REQUIRED WORK: Gather all lines from the material that contain the word "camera".

GIVEN INFORMATION:
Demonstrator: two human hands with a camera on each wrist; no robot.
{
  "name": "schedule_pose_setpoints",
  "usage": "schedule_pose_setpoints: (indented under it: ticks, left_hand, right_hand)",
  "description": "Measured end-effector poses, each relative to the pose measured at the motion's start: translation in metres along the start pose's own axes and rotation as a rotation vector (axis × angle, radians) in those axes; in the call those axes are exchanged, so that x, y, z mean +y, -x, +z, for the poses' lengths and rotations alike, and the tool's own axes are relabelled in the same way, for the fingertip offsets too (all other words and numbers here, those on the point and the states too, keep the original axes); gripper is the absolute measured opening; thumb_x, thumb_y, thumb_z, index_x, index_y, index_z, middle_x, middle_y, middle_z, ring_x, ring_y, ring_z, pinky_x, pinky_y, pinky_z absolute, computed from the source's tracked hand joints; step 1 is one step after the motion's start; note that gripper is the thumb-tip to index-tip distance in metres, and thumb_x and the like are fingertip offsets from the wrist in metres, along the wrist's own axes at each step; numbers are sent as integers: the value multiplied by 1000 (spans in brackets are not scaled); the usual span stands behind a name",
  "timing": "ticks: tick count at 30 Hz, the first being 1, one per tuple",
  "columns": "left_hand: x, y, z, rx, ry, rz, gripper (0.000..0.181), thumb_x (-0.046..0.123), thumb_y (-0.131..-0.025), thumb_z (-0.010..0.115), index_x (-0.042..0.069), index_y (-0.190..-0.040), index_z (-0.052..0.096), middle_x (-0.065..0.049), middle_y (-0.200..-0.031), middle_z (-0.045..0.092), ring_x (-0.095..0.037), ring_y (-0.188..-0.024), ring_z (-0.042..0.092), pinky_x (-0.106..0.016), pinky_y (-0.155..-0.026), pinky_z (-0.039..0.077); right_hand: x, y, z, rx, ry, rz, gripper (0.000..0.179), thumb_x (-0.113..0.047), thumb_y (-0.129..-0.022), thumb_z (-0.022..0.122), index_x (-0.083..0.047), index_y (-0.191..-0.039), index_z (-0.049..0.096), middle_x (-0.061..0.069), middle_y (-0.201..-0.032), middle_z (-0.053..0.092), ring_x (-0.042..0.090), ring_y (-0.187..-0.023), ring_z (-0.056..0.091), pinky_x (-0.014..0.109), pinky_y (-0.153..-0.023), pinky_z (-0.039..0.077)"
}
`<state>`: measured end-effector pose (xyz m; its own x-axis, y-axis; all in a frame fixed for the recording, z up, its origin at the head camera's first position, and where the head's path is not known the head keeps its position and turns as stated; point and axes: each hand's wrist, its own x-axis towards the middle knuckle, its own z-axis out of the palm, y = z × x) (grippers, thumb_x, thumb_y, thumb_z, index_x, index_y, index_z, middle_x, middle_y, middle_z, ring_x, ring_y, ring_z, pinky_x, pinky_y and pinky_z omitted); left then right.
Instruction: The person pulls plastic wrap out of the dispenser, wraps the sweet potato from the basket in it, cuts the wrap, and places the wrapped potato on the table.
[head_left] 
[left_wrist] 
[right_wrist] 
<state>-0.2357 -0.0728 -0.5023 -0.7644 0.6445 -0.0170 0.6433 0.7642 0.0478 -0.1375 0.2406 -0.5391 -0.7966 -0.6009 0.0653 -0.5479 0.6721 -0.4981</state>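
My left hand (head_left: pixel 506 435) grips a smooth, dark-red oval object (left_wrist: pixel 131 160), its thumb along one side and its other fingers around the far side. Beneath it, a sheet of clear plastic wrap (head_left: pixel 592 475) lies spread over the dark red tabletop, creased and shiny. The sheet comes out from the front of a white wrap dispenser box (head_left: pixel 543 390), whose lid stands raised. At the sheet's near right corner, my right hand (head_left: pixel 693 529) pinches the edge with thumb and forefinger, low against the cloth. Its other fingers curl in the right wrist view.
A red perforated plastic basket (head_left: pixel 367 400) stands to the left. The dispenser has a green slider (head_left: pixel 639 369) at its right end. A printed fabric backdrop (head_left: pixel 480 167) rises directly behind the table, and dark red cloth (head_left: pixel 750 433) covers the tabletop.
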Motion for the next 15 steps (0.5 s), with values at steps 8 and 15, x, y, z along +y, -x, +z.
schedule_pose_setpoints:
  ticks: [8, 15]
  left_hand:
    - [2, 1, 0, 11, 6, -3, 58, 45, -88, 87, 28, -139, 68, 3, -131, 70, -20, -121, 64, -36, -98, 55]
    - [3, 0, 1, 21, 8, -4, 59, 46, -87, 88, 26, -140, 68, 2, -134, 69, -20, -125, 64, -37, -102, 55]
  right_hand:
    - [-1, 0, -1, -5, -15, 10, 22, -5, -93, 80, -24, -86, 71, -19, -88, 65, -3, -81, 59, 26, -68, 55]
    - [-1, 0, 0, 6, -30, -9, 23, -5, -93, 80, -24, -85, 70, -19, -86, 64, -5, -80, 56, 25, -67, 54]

ANSWER TO THIS PROBLEM:
Demonstrator: two human hands with a camera on each wrist; no robot.
`<state>`: measured end-effector pose (xyz m; its own x-axis, y-axis; all in a frame fixed for the recording, z up, its origin at the head camera's first position, and where the head's path is not known the head keeps its position and turns as stated; point and axes: each hand's wrist, its own x-axis towards the middle knuckle, its own z-axis out of the palm, y = z × x) (grippers, thumb_x, thumb_y, thumb_z, index_x, index_y, index_z, middle_x, middle_y, middle_z, ring_x, ring_y, ring_z, pinky_x, pinky_y and pinky_z omitted); left then right.

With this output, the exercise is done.